* Recorded information:
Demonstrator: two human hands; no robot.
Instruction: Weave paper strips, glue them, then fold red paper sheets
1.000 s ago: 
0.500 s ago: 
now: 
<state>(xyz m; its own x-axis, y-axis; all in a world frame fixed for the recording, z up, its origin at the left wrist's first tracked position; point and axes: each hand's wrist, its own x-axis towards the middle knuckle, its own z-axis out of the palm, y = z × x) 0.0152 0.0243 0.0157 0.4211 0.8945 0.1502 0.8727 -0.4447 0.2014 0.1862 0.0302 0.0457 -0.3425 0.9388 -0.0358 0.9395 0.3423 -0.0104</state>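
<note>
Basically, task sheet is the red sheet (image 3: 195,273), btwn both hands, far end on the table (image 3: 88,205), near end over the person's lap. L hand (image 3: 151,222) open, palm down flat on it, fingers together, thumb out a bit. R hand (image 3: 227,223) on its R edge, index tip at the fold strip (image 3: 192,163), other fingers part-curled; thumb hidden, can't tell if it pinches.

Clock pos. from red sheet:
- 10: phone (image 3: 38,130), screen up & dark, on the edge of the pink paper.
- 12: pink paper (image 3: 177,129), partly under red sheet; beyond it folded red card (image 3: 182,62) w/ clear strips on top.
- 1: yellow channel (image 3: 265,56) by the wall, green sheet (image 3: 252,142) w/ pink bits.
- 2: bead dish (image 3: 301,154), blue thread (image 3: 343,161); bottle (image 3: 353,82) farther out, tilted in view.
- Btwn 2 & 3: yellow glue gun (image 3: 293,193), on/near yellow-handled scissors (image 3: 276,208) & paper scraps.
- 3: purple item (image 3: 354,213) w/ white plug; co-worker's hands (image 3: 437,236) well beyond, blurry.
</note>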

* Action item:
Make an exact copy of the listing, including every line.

* Exercise response:
Demonstrator: two human hands; no robot.
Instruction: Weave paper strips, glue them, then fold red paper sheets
1.000 s ago: 
0.500 s ago: 
now: 
<state>(xyz m; its own x-axis, y-axis; all in a world frame fixed for the recording, z up, its origin at the left wrist's first tracked position; point and axes: each hand's wrist, its own x-axis towards the middle knuckle, its own z-axis out of the palm, y = z × x) 0.0152 0.0243 0.0157 0.4211 0.8945 0.1502 0.8727 -0.4447 0.2014 0.1862 0.0302 0.0457 -0.3425 0.9388 -0.0358 0.9395 0.3423 -0.0104</state>
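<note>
Basically, task sheet is the red sheet (image 3: 195,273), btwn both hands, far end on the table (image 3: 88,205), near end over the person's lap. L hand (image 3: 151,222) open, palm down flat on it, fingers together, thumb out a bit. R hand (image 3: 227,223) on its R edge, index tip at the fold strip (image 3: 192,163), other fingers part-curled; thumb hidden, can't tell if it pinches.

Clock pos. from red sheet:
- 10: phone (image 3: 38,130), screen up & dark, on the edge of the pink paper.
- 12: pink paper (image 3: 177,129), partly under red sheet; beyond it folded red card (image 3: 182,62) w/ clear strips on top.
- 1: yellow channel (image 3: 265,56) by the wall, green sheet (image 3: 252,142) w/ pink bits.
- 2: bead dish (image 3: 301,154), blue thread (image 3: 343,161); bottle (image 3: 353,82) farther out, tilted in view.
- Btwn 2 & 3: yellow glue gun (image 3: 293,193), on/near yellow-handled scissors (image 3: 276,208) & paper scraps.
- 3: purple item (image 3: 354,213) w/ white plug; co-worker's hands (image 3: 437,236) well beyond, blurry.
</note>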

Nothing further is needed for the answer.